Figuras na Paisagem

“É sobretudo na paisagem que o sentimento de vida é um presente raro e delicado”

 

Théophile Thoré, 1846

Dez artistas reinventam modos estéticos para se verem figuras embrenhadas, nítidas ou dissimuladas em paisagens díspares. Quando se apreciam composições pictóricas ou tridimensionais podem detetar-se vestígios ou nelas podem residir figurações de seres diversos: reais, imaginários. Retratam-se seres antropomórficos e zoomórficos que nos são familiares ou algo exóticos. Mas, todos se reconhecem na nossa vontade de celebrar a arte! Identificam-se seres e presenças que emergem da história da arte europeia e do Brasil, comprovando-se que o pensamento artístico é indomável e não se conclui nunca: sempre estará disponível para novas apropriações criativas.

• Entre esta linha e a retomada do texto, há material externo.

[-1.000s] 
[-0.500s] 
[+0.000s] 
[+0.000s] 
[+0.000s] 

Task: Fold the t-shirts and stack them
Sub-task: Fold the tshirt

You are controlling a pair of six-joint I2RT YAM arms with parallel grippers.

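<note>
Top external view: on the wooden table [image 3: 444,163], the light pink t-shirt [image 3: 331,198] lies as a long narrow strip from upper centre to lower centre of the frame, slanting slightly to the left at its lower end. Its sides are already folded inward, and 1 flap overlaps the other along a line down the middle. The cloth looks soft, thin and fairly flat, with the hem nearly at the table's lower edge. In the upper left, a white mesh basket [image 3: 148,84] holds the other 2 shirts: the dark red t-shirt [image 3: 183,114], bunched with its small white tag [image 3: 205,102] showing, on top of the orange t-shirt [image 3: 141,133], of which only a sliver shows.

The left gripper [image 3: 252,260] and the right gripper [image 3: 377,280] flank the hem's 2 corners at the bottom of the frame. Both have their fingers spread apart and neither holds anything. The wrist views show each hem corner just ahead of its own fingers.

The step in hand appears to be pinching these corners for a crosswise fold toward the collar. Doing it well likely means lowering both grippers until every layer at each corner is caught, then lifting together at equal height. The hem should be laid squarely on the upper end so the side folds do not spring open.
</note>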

Seres e figuras enredam-se em nós, possuem-nos ou a eles nos oferecemos, para alimentarmos a verdade e a fantasia. São familiares ou desconhecidos, tal como os vemos, aqui e ali, neste caso, quando os visitantes se passeiam nos jardins, no parque, nos caminhos da Quinta da Boa Vista – Fundação Gramaxo. Retrocedemos, e imaginam-se estes campos onde outrora a agricultura dominava e os animais domésticos conviviam com as pessoas. Imaginam-se histórias, episódios trazidos na boca de quem os conta ou supõe. Faça-se o seguinte: vejam os enredos quiçá meio escondidos nas telas e nas esculturas. Tome-se posse delas, recebam-nas com carinho. Fabriquem-se novas circunstâncias, sonhos e utopias para usufruir o tempo e os lugares que os/as artistas nos propõem.


As obras contemporâneas em Figuras na paisagem vistas de dentro para fora afirmam-se em proximidade às salas habitadas pelas peças da Coleção de Maria de Fátima Gramaxo, curadoria do Arquiteto Álvaro Siza Vieira. O diálogo com a coleção estreita-se nesta curadoria que se integra na programação expositiva para 2024. Assume-se na forma de díptico, sendo cúmplice e projetando-se, na sequência e/ou confronto às Cores vistas de dentro para fora.

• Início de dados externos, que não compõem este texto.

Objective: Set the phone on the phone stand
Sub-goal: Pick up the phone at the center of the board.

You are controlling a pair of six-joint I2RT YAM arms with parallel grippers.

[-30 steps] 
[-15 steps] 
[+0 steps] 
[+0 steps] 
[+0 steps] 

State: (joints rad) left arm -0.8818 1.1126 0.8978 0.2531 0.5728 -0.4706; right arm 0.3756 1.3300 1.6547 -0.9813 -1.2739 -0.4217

Entre os artistas presentes nesta mostra, as gerações incentivam conversas entre si e connosco, desafiando a pluralidade de tendências artísticas e linguagens estéticas. Todavia, acham-se, facilmente, alguns denominadores comuns: genuinidade, excelência e convicção de que pela ação do pensamento, se atua sobre a vida de cada pessoa e se favorecem todos.


O edifício do museu acolhe, pois, contrastes, estranhezas e belezas, pelo que suscita refiexões atuantes acerca da convivência de pessoas e ideias crono e georreferenciadas, e ao contribuir para o desenvolvimento de rotinas culturais. Pensam-se as motivações e efeitos do colecionismo, auscultando afetos inteligíveis, seus gostos e para incentivo de fruições por parte da comunidade. Pondera-se até quanto a localização e o entorno – interior e exterior – potenciam e recriam a leitura das obras contemporâneas.


A grande entrée desloca-se no tempo, move-se dos jardins paisagísticos, entra no espaço arquitetónico, eivada de sabedoria e pela depuração concetual. Reencontra-se a historiografia da arte pelos enigmas e desafios. Trazem-se as imagens das figuras quase impercetíveis ou assertivas que se destacam nos ambientes pictóricos identificados em várias pinturas da coleção da Fundadora.


As figurações de pessoas e animais convivem nas respetivas composições, dissimuladas ou destacando-se entre ficções e realidades.


Na poética de seres e espaços, vêem-se mitologias, imaginações e simulacros: as memórias antropológicas e estéticas são patrimónios atuantes. A diversidade e as tipologias dos objetos de arte clamam pela visão especular do presente, que reverbera em descobertas inesperadas e sublimes.